> **Assignment**
Return the data below exactly, but only from the line containing "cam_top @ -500" through the line containing "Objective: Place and", with both of those lines included.

(Records from a collection)
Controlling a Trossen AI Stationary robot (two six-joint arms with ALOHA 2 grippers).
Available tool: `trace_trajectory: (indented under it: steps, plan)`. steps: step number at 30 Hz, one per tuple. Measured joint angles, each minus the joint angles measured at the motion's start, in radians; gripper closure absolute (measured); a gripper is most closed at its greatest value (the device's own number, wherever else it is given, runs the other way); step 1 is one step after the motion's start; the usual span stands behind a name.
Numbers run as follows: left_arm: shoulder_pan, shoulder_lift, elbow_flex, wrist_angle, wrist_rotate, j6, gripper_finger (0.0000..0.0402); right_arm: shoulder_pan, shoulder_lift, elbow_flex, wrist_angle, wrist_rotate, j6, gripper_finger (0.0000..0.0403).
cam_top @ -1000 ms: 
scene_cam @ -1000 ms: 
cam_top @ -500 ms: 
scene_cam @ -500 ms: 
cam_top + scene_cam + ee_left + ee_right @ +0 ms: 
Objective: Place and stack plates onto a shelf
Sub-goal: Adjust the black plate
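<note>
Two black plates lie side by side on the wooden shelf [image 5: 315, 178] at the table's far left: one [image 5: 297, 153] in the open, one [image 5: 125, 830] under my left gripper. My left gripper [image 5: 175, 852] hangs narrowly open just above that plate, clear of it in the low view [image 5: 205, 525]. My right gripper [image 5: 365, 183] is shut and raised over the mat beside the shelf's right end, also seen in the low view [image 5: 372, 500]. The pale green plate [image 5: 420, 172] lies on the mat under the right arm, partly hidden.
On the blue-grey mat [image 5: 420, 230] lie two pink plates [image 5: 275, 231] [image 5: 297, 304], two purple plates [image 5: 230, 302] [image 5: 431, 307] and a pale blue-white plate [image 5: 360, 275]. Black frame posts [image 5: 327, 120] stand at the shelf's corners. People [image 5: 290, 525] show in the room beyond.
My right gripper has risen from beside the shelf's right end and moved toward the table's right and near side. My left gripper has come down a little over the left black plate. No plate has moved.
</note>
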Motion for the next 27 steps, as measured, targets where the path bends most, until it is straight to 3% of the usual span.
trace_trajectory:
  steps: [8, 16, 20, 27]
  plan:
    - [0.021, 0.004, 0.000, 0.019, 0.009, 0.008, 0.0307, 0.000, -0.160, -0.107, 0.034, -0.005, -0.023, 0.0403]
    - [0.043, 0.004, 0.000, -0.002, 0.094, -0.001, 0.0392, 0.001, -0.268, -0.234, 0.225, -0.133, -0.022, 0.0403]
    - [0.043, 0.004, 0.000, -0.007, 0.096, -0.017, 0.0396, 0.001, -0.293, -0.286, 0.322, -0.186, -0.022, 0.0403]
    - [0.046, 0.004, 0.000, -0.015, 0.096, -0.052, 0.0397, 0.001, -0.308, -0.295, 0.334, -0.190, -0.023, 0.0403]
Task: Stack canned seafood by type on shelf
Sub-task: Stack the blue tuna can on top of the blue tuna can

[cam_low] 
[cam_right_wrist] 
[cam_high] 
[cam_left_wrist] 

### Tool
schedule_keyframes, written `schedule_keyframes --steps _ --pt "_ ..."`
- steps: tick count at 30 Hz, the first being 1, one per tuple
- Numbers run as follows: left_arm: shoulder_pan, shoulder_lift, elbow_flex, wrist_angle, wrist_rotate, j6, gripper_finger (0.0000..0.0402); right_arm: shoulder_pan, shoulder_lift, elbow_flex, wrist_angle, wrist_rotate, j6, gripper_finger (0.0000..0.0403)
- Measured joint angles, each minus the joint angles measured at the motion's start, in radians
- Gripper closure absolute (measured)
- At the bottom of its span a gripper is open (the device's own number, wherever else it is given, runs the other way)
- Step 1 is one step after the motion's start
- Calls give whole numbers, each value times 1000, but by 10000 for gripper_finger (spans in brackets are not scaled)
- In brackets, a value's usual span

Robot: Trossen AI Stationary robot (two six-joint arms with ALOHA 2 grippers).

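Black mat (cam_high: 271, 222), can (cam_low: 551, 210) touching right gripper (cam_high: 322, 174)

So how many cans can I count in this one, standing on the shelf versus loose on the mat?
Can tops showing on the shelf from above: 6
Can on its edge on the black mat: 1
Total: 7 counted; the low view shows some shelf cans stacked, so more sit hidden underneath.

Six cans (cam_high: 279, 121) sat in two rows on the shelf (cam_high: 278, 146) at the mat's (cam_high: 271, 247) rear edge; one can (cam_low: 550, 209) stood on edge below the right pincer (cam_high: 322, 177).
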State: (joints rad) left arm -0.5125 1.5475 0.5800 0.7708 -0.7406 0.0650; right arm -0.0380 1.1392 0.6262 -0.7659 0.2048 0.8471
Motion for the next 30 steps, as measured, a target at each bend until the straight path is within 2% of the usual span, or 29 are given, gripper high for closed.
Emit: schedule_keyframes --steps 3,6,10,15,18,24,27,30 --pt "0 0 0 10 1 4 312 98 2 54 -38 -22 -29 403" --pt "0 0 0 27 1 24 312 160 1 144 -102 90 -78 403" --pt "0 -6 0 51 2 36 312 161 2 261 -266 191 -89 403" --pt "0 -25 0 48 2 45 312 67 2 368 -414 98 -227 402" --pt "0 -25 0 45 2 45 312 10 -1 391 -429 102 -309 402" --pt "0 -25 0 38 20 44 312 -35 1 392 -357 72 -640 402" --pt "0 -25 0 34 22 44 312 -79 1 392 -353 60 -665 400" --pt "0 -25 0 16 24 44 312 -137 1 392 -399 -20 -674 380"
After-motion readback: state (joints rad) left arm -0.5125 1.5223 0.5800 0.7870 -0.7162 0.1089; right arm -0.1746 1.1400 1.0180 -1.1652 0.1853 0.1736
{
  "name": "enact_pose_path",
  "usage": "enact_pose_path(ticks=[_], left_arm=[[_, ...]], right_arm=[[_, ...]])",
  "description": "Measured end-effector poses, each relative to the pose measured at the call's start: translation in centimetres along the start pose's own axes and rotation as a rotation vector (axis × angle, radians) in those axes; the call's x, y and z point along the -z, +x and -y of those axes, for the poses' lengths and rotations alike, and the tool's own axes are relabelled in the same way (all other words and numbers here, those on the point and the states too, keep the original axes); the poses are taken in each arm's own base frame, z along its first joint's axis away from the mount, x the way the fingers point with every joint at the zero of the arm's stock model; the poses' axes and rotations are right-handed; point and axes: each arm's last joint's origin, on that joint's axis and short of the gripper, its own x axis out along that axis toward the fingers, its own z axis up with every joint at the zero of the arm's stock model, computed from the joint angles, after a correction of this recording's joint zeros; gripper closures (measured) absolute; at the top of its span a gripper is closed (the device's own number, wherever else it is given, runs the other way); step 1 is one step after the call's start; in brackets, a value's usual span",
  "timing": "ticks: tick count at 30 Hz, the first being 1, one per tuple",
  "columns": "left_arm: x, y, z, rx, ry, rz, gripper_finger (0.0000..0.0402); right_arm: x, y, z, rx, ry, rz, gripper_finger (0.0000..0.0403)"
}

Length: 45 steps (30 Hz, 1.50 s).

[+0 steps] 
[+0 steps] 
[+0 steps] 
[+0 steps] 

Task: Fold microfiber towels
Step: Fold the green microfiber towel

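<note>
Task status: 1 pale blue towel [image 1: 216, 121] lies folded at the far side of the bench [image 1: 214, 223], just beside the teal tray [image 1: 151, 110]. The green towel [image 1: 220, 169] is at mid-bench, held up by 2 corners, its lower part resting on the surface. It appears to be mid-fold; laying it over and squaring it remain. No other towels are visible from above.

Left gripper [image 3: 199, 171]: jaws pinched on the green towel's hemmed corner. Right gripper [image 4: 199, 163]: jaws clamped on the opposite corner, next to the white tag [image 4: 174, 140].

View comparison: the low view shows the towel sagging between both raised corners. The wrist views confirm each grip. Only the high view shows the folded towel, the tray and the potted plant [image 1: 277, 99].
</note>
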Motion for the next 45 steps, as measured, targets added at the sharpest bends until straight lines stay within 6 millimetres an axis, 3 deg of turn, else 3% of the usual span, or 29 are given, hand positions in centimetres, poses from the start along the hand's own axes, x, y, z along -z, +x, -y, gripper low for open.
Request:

> **Solution to the exercise**
cam_top @ -500 ms: 
scene_cam @ -500 ms: 
cam_top + scene_cam + ee_left + ee_right @ +0 ms: 
Objective: Place and stack plates onto a shelf

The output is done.